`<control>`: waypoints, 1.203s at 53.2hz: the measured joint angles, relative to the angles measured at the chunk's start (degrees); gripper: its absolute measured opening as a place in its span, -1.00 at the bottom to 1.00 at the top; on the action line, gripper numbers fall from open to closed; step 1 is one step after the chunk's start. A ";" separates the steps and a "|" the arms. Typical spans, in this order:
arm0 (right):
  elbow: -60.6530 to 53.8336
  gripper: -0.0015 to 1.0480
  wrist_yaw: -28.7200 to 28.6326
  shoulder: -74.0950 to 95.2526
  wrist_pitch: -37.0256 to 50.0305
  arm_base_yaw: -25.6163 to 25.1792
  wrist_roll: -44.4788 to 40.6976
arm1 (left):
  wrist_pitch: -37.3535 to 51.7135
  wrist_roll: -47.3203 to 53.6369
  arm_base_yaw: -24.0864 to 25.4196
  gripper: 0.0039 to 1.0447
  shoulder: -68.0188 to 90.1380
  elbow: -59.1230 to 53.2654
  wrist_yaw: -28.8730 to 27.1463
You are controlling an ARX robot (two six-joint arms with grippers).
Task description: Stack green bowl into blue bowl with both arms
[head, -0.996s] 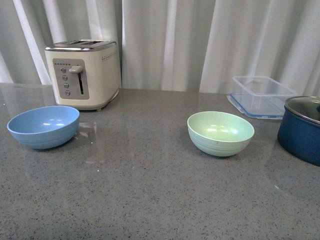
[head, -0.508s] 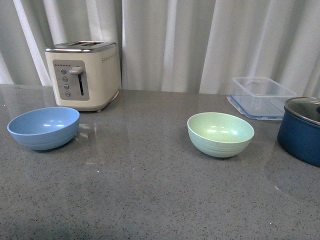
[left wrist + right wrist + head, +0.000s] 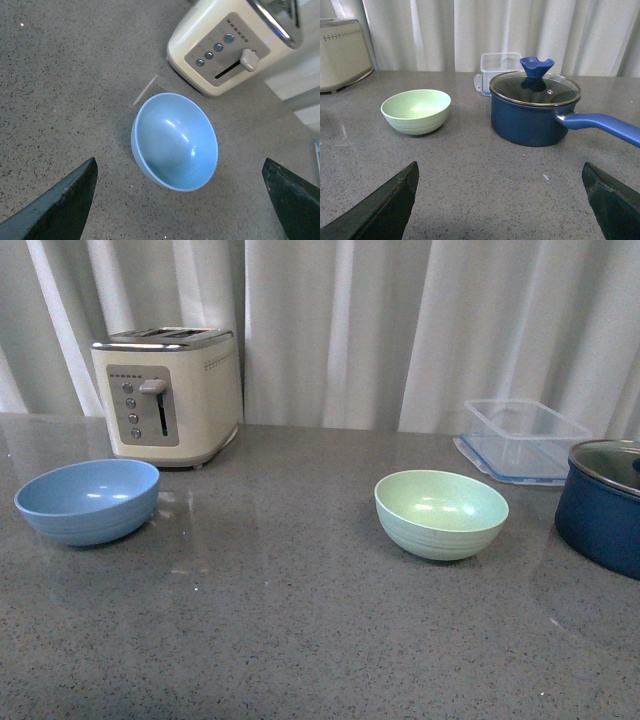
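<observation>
The green bowl [image 3: 441, 513] stands upright and empty on the grey counter, right of centre; it also shows in the right wrist view [image 3: 416, 111]. The blue bowl [image 3: 88, 500] stands empty at the far left, in front of the toaster; the left wrist view sees it from above [image 3: 175, 141]. Neither arm shows in the front view. My left gripper [image 3: 180, 200] is open and empty above the counter, just short of the blue bowl. My right gripper [image 3: 500, 200] is open and empty, low over the counter, well short of the green bowl.
A cream toaster [image 3: 168, 392] stands at the back left. A clear plastic container [image 3: 522, 437] sits at the back right. A dark navy pot [image 3: 605, 504] with a glass lid and long handle [image 3: 602, 126] stands right of the green bowl. Curtains hang behind the counter.
The front view has shifted slightly, so everything sits a little lower in the picture. The bowls have not moved on the counter.
</observation>
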 joint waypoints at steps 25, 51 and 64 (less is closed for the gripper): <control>0.00 0.81 0.00 0.00 0.00 0.00 -0.02 | -8.02 0.77 -2.29 0.88 24.94 17.94 -5.25; 0.00 0.81 0.00 0.00 0.00 0.00 0.00 | -13.18 3.98 -5.14 0.41 31.95 24.15 -8.26; 0.00 0.81 0.00 0.00 0.00 0.00 0.00 | -13.46 4.26 -5.29 -0.28 32.39 24.83 -8.59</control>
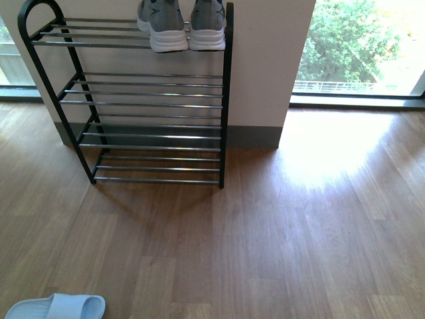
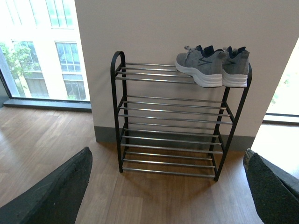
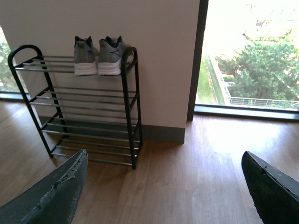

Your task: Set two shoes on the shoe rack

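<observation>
Two grey knit sneakers [image 1: 167,26] [image 1: 208,25] with white soles stand side by side at the right end of the top shelf of the shoe rack [image 1: 153,136], a black frame with chrome bars against the white wall. Both wrist views look at the rack from a distance: sneakers [image 2: 211,66], rack [image 2: 173,140]; sneakers [image 3: 99,56], rack [image 3: 88,126]. A pale blue slide sandal [image 1: 56,307] lies on the floor at the near left. My left gripper [image 2: 168,191] and right gripper [image 3: 163,191] are open and hold nothing. Neither arm shows in the front view.
The lower rack shelves [image 1: 156,106] hold nothing. Wood floor [image 1: 279,226] stretches in front of and right of the rack. A white wall pillar [image 1: 265,60] stands behind it, with floor-to-ceiling windows [image 1: 362,46] on both sides.
</observation>
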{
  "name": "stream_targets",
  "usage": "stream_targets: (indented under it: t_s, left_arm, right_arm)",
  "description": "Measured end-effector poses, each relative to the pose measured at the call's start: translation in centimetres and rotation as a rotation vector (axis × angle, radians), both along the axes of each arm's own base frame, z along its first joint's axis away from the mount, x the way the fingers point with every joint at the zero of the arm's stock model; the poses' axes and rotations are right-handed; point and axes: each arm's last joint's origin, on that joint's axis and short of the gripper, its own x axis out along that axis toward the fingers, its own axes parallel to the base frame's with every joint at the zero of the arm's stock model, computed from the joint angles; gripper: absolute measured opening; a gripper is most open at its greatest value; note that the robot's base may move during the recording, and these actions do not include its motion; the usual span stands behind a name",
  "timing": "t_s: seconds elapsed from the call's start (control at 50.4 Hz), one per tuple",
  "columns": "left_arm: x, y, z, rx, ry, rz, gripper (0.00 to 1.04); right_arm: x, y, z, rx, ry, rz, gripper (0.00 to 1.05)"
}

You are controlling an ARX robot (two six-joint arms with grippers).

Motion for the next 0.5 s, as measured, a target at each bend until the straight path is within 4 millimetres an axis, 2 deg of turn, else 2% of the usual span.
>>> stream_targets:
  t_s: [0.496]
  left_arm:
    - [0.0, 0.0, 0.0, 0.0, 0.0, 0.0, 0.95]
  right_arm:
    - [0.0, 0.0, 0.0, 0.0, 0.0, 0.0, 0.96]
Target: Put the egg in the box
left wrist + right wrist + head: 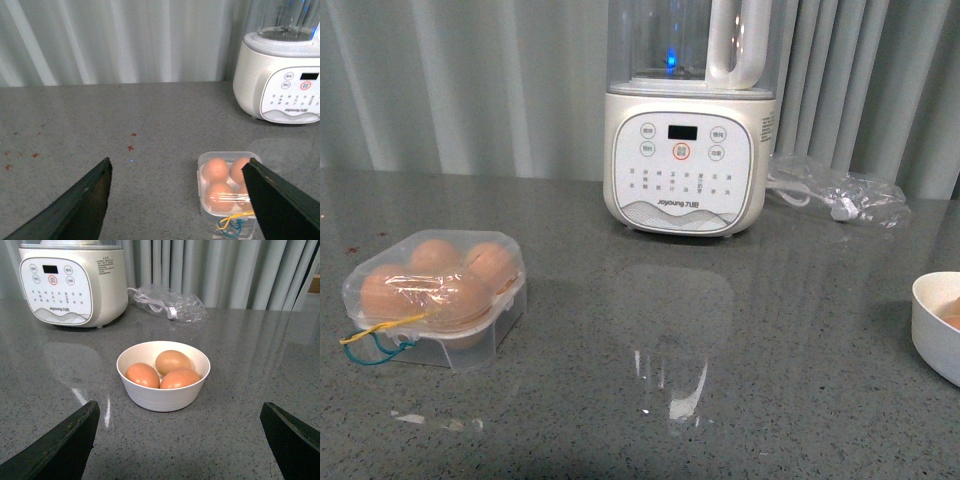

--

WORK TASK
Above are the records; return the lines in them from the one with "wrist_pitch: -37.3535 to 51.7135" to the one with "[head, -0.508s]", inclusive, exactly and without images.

WRITTEN RESPONSE
  wrist_pitch: -37.3535 to 51.7135
  wrist_roll: -47.3203 to 53.6369
  arm_base_yaw: -24.0864 to 25.4196
  gripper: 0.0039 to 1.0447
  shoulder: -68.0188 to 90.1380
  elbow: -59.1230 to 53.2654
  wrist_yaw: -28.8730 to 27.1463
You are controlling an ARX robot (two six-joint arms with grippers).
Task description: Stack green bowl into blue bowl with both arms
[head, -0.996s] 
[head, -0.508s] 

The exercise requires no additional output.